WP3: Learning of Representations from Language and Visual Data

WP3 focuses on the development of innovative algorithms designed to capture the intricate relational structure of language and the geometric and appearance facets of visual data. The emphasis is on anticipatory representations inspired by how the brain works. The objective is to create more robust and informative representations for both visual and textual data.

In the past, there has been a lot of research on text representation learning methods, and with CALCULUS we add to the discussions in this line of research [6,10], contribute evaluation benchmarks [13], and make algorithmic contributions, especially with regards to anticipatory models inspired by the brain.

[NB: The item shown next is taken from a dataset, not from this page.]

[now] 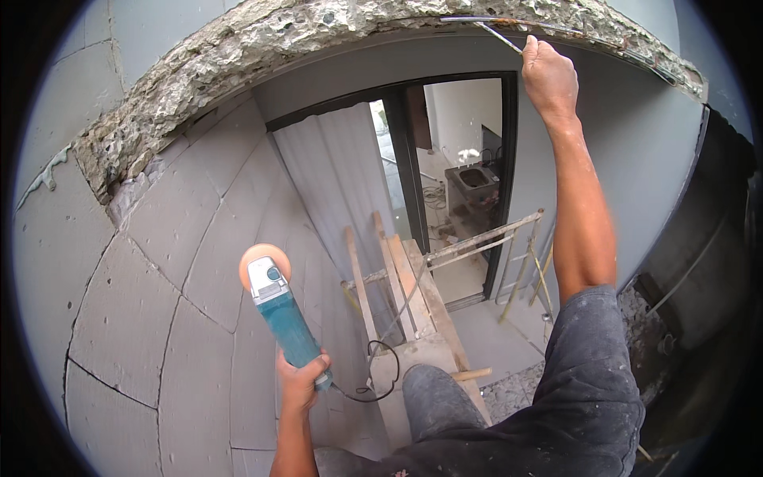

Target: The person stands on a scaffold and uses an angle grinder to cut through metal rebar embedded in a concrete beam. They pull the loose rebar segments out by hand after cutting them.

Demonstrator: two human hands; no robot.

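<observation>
My left hand (300, 380) is wrapped round the rear end of a teal angle grinder (288, 324). The grinder points up and away from me, with its pale orange disc (249, 256) in front of the grey block wall. Whether the disc spins, I cannot tell. High on the right, my right hand (550, 79) is closed round the lower end of a thin metal rod (501, 37). That rod slants up to a long bar (485, 19) lying along the rough, broken concrete edge (262, 41).
Below me are wooden planks (433, 298) and a rusty scaffold frame (485, 242). The grinder's black cord (395, 370) loops beside my knee. Beyond stands a dark-framed doorway (510, 159), partly covered by a pale sheet (338, 167). Grey block wall (199, 238) rises at left.
</observation>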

Specifically, several of our publications are concerned with integrating predictive coding theory into the pretraining of neural networks [1, 4, 9, 14], which aim to make representations predictive of future stimuli. While the former works are concerned with textual stimuli only, we argue that a powerful language representation needs to be competent at predicting visual stimuli, too, and learn to navigate the environment of a confined world [3]. For example, our autonomous agent LAD (Layout-aware Dreamer) [15], imagines the destination of its goal for deciding the next action.

Beyond this work, visual-linguistic representation learning is central to the goals of CALCULUS: A burgeoning area of research focuses on the intersection of text and image data, aiming to ground text representations within the context of visual stimuli. In this paradigm, textual semantics are not just inferred from text but also anchored in associated images, creating a more holistic understanding. The research here aligns precisely with the overarching aim of WP3, which is to establish robust and contextually aware representations from both language and visual data, ultimately resulting in more intelligent and predictive systems. Indeed, we show that learning visually grounded representations improves performance even on tasks that only involve text [7]. Furthermore, we investigate whether multimodal representations have learned visual structures analogous to linguisic structures [12], discover the underlying causal structure of the data [11], and learn to map verbal descriptions of objects’ spatial relationships to the image [5], with practical applications such as self-driving [2,8].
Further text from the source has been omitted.